The sand storage capacity at the site means, exploration and production companies can actually forecast and store the amount of frack sand they need instead of having to have it trucked back and forth, according to Everett.

The team is also working on establishing an NGL loading facility within the property that will take the conditioned gases and ship them because there’s a lack of availability on the NGL export side, says Everett.

“We’ve always known that it was going to be key to have an NGL facility and once the regulations came on, it makes it more of a must rather than just an idea or a future plan,” says Everett.

The company will also be able to provide railcar maintenance and repair as well as railcar management and shipping management.

“All of these really make our facility a one-stop shop,” says Everett.

“We looked at the location and determined that the rail only crosses the highway at four different spots between Montana and Minot, this [Williston] being one of the main areas that it crosses a major public road,” says Everett. “BNSF has double tracked the main line from Montana to Minot so we have the ease of getting trains off the track and into our facility as optimal as we can.”

Aside from having a centralized location in the Bakken, the company is made up of a team who has a breadth of knowledge of the industry, which Everett says sets this transload facility apart from others. The background of the different partners range from commercial banking to civil construction and oil field services. New Frontier recently hired a CEO for the facility who has more than 20 years of BNSF experience at a management level and about 10 years in the transloading business.

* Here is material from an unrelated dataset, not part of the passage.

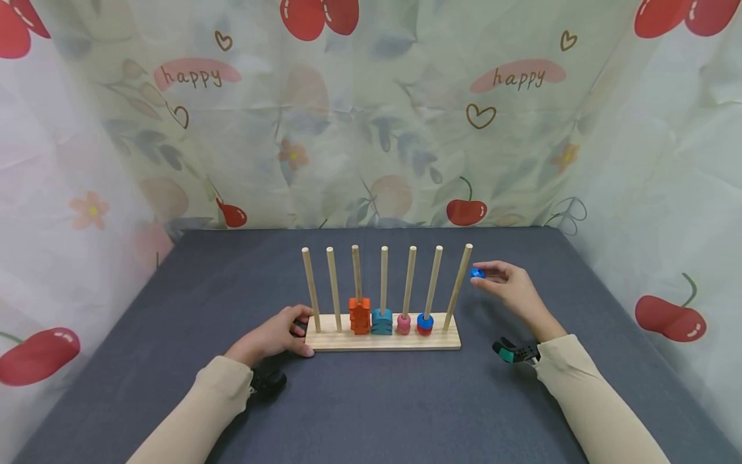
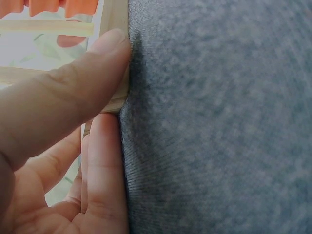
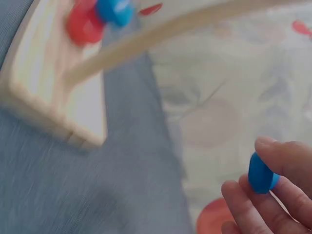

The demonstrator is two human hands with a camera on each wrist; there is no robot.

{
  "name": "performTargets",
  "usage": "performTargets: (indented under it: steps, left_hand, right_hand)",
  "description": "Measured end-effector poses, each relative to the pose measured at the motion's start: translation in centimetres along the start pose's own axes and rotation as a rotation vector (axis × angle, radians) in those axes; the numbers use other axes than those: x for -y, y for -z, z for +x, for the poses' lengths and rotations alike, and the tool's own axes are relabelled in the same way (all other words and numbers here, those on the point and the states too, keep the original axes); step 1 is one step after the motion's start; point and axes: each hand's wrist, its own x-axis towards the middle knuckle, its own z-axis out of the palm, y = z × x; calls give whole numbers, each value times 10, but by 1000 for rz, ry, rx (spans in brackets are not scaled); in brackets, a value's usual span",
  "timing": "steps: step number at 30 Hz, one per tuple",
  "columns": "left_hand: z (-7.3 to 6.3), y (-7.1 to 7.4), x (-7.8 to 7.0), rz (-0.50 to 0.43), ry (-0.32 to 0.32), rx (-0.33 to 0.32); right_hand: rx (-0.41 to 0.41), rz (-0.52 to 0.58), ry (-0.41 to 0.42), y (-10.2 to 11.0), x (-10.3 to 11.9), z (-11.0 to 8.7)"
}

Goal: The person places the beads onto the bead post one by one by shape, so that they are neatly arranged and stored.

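Observation:
A wooden peg stand point(image 1: 382, 343) with several upright dowels sits on the table. My left hand point(image 1: 282, 333) grips its left end, thumb point(image 2: 105, 56) along the front edge and fingers against the end face. To the right of the stand, my right hand point(image 1: 510, 287) pinches a blue bead point(image 3: 261, 174) between thumb and fingers, up beside the rightmost peg point(image 1: 458, 287). Orange pieces point(image 1: 359, 316) are stacked on the third peg from the left, with teal pieces point(image 1: 382, 322) on the middle one. Beyond them are a pink bead point(image 1: 403, 324) and a blue bead point(image 1: 425, 321) over a red one point(image 1: 425, 330).
A dark grey cloth point(image 1: 371, 406) covers the table. Patterned curtains point(image 1: 371, 129) hang behind it and at both sides. Both wrists wear black straps, the right one point(image 1: 516, 351) with a green patch.

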Motion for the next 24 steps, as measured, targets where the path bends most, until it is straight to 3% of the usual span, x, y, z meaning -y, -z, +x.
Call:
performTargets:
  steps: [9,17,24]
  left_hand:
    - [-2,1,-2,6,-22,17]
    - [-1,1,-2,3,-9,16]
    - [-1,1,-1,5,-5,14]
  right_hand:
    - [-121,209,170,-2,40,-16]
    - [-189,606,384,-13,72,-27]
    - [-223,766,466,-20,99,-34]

“We strategically planned this project and the way it was set up—the location and the design,” says Everett. “Our project is more of a port than just a transload facility. We sat down and brought in a rail engineering team, a great civil engineering team and we all collaborated on how to make the most of this project.”

East Valley Rail is expecting its first deliveries in July 2015.

Ceramic Dynamic
Dakota Transload, yet another North Dakota transload facility, was established in 2012 by Ron and Josh Boyko, and although it had a slow start, it’s seeing steady growth in western North Dakota.

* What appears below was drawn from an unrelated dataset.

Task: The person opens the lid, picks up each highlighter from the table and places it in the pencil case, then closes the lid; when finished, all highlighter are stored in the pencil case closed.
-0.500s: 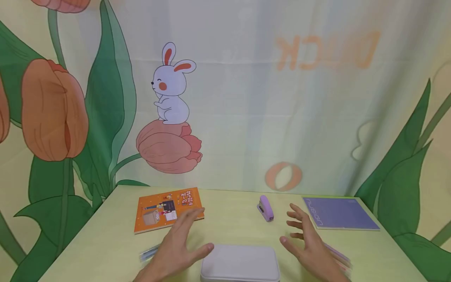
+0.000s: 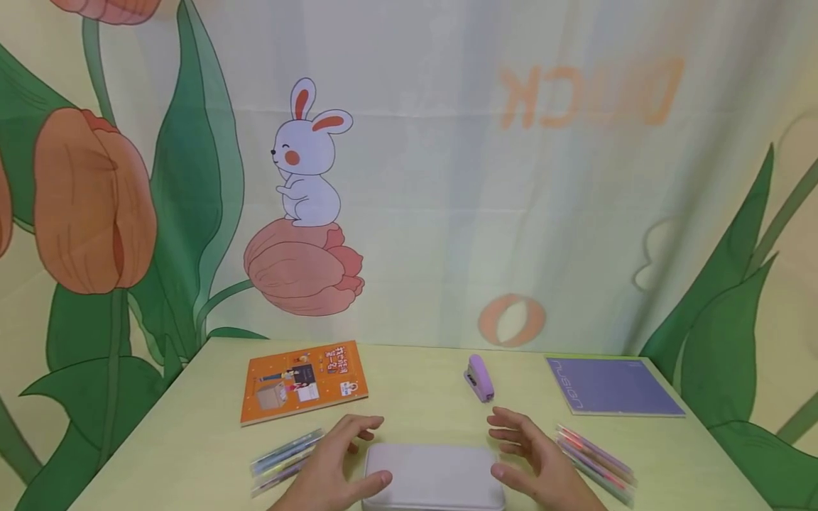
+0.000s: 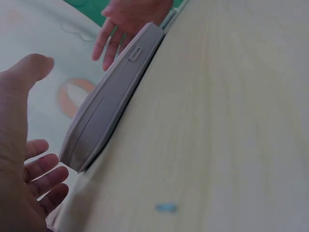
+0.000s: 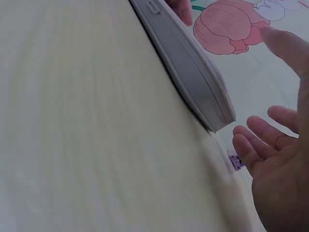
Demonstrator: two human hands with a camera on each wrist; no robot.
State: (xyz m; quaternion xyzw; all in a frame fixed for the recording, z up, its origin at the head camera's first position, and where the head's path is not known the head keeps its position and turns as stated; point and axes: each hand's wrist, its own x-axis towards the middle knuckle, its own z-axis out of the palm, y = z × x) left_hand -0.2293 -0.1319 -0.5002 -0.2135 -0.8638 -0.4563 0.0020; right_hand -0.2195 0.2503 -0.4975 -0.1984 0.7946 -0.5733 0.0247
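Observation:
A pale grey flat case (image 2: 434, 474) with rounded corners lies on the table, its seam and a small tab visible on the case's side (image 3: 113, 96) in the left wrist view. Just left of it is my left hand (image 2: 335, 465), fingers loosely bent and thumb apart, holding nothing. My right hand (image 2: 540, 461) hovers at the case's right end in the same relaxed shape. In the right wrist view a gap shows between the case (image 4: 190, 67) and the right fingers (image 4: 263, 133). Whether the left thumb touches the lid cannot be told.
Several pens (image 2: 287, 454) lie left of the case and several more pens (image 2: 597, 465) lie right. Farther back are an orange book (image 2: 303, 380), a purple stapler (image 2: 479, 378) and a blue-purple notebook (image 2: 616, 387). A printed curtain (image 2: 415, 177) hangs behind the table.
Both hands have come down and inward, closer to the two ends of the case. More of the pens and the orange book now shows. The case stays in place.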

The company, headquartered in Stanton, North Dakota, mainly focuses on ceramic proppant transloading, but does transload other types of oilfield products including pipeline and rail.

“We transload it from rail into our facility and then reload it back into pneumatic trucks which deliver directly to the well heads,” says Luke Retterath, general manager of Dakota Transload. The 160-acre facility is currently able to unload 75 rail cars per day and load 125 pneumatic trucks per day, although Retterath says expansion plans in 2015 will increase those numbers dramatically.

Dakota Transload houses between three and four customers, including several large completion companies, according to the company.

Although Dakota Transload is small in comparison to other Bakken facilities, it has received requests to expand. But, the company believes its current approach will help it continue to thrive in the Bakken.

“We want to do the right things the right way and that’s kind of our motto and how we’re growing,” says Retterath. “We have plans in 2015 for expansion but it’s really just a matter of getting the planning done and getting all the pieces of the puzzle put together right now.”